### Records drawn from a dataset
____________

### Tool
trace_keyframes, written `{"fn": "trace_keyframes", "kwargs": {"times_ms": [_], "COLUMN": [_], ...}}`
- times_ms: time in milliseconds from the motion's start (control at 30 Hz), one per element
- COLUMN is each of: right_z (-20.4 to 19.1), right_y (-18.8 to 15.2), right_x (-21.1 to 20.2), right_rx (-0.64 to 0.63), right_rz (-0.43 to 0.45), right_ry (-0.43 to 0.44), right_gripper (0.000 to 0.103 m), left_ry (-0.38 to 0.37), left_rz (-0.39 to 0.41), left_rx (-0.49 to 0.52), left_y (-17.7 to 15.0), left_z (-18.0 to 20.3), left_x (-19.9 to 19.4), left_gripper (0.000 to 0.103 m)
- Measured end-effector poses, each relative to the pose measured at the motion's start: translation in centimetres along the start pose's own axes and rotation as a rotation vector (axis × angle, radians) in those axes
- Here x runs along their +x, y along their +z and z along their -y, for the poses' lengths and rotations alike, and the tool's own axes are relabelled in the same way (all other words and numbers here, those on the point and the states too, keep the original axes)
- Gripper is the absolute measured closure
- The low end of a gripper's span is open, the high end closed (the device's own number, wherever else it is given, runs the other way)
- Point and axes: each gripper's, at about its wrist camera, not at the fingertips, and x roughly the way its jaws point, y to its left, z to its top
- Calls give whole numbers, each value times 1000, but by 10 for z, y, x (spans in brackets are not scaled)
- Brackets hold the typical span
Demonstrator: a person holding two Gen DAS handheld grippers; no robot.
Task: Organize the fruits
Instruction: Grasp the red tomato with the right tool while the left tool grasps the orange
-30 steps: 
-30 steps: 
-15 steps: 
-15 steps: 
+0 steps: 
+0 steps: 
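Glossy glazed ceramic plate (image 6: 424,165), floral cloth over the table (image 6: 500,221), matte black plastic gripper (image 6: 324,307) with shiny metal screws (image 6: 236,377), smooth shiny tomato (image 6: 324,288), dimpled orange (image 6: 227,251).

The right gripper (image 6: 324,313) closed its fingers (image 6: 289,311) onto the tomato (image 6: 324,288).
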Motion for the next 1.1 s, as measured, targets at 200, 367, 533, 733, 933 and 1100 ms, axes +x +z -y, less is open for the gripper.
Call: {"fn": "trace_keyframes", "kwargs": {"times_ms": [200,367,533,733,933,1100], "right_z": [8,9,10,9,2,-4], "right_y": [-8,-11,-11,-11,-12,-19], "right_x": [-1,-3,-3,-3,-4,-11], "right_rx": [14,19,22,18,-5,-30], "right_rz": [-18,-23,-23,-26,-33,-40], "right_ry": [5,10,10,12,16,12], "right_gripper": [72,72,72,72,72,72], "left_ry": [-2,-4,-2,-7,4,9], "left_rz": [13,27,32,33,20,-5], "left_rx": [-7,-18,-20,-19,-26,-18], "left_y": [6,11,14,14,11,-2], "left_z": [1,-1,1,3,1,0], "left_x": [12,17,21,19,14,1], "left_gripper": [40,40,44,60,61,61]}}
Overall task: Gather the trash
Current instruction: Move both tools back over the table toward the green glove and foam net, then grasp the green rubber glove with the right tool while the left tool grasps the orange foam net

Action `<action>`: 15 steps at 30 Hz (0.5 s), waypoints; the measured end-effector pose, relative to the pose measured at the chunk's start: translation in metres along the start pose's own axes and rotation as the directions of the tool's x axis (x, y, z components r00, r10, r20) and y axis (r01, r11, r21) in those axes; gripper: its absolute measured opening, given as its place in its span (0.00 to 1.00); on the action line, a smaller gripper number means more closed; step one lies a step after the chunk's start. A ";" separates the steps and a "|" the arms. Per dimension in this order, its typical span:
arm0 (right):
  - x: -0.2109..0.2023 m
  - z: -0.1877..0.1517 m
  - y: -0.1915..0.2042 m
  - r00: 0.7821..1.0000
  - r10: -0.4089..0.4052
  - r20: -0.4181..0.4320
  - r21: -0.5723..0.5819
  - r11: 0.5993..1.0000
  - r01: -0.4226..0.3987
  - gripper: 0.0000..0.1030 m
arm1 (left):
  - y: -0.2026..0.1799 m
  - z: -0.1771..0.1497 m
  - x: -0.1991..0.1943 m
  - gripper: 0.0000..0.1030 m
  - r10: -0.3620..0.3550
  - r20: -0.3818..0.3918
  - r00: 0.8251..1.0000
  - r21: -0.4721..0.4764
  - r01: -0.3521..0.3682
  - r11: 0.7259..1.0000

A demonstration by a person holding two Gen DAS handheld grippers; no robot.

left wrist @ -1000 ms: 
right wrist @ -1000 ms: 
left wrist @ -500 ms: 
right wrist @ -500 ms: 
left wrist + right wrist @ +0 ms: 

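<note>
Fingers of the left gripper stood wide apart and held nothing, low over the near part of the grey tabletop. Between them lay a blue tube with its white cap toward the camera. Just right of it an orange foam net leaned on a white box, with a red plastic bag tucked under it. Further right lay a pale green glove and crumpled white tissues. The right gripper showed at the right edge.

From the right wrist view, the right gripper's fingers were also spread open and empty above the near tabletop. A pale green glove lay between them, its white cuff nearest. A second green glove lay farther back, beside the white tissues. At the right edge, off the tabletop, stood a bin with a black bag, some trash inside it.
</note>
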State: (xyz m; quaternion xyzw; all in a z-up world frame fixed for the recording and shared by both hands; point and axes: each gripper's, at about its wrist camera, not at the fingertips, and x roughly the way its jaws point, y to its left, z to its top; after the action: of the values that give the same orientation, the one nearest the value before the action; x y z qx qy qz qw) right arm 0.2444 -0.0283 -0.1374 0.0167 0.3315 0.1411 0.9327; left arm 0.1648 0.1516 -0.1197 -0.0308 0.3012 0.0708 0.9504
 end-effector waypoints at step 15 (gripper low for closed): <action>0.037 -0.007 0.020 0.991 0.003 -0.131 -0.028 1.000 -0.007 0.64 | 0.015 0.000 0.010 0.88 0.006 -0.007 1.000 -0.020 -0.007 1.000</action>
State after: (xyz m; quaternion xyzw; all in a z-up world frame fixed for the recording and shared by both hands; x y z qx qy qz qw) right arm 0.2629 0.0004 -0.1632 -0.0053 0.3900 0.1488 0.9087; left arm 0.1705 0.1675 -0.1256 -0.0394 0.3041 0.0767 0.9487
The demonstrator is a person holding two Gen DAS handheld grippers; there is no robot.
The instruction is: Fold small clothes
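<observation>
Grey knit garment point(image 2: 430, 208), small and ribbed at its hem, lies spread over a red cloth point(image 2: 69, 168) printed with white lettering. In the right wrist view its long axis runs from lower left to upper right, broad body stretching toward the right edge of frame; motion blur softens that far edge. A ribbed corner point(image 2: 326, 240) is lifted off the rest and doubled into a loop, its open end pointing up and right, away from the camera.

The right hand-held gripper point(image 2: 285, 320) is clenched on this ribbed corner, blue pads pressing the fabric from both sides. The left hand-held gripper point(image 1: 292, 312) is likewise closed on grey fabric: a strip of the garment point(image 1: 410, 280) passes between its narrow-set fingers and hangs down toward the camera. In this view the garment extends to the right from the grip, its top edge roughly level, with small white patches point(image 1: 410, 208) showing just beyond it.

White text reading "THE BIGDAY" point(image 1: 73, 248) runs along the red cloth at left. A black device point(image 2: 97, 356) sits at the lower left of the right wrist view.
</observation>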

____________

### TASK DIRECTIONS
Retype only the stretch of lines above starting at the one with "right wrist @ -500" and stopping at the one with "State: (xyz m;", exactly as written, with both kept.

### WRITTEN ANSWER
right wrist @ -500 ms: 
left wrist + right wrist @ +0 ms: 

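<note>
Fingers of the left gripper stood wide apart and held nothing, low over the near part of the grey tabletop. Between them lay a blue tube with its white cap toward the camera. Just right of it an orange foam net leaned on a white box, with a red plastic bag tucked under it. Further right lay a pale green glove and crumpled white tissues. The right gripper showed at the right edge.

From the right wrist view, the right gripper's fingers were also spread open and empty above the near tabletop. A pale green glove lay between them, its white cuff nearest. A second green glove lay farther back, beside the white tissues. At the right edge, off the tabletop, stood a bin with a black bag, some trash inside it.
</note>
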State: (xyz m; quaternion xyzw; all in a z-up world frame fixed for the recording and shared by both hands; point and axes: each gripper's, at about its wrist camera, not at the fingertips, and x roughly the way its jaws point, y to its left, z to its top; after the action: of the values that give the same orientation, the one nearest the value before the action; x y z qx qy qz qw) right arm 0.2444 -0.0283 -0.1374 0.0167 0.3315 0.1411 0.9327; left arm 0.1648 0.1516 -0.1197 -0.0308 0.3012 0.0708 0.9504

That concludes the output for this exercise.